# Hen pecking



## 2rain (Jun 2, 2013)

I had one baby hatch this morning and I found it out from the mom and the mom was pecking it I separated it is there any chance she will not do this to the rest of the baby's? This one dosent look like her so I was thinking there's a chance?


----------



## Bee (Jun 20, 2013)

It doesn't matter how the chick looks...if she is a first time mom this chick arriving might have startled her and she may not know what to do~not sure. 

See how she acts with the others and slip this one in at night under cover of darkness once you see if she will be fine with the chicks? 

I've never had a hen turn on chicks, either her own or fostered chicks, so not sure if this is a breed thing or a chicken thing but I've never had to deal with it...just telling you what I'd do if I encountered it. 
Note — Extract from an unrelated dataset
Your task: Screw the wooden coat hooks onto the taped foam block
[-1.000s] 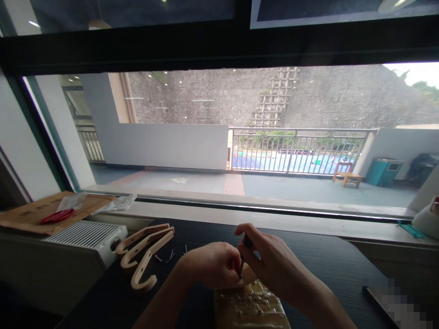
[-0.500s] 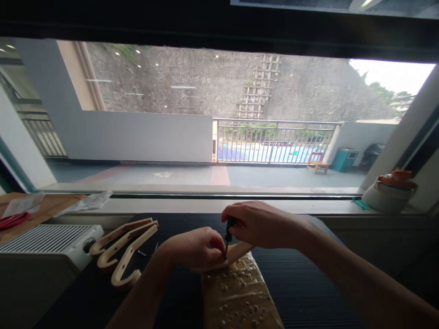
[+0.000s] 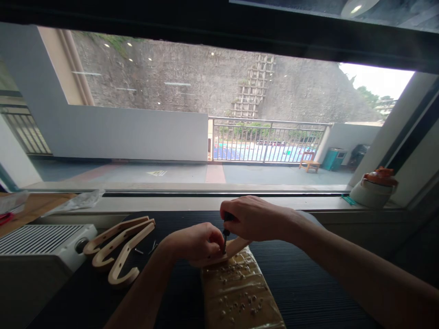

Maybe someone else has had this happen and can help you with a better solution.


----------



## 2rain (Jun 2, 2013)

It seemed like she was just still broody and she was concerned that the first chick would harm her eggs I have herd some are just bad moms


----------



## 2rain (Jun 2, 2013)

Baby Lilly was born today your plan worked perfectly! I was able to slip the other chick back in


----------



## Bee (Jun 20, 2013)

YaY!!!! Love it when the babies get to be raised by a mama...there really is no substitute! So...she's now doing what a good mama should, I suppose? She's a pretty girl, can't wait to see the family doing the family thing out in the big ol' world.


----------



## 2rain (Jun 2, 2013)

Bee said:


> YaY!!!! Love it when the babies get to be raised by a mama...there really is no substitute! So...she's now doing what a good mama should, I suppose? She's a pretty girl, can't wait to see the family doing the family thing out in the big ol' world.


Yeah or big ol' back yard haha yup very nice to them! thanks


----------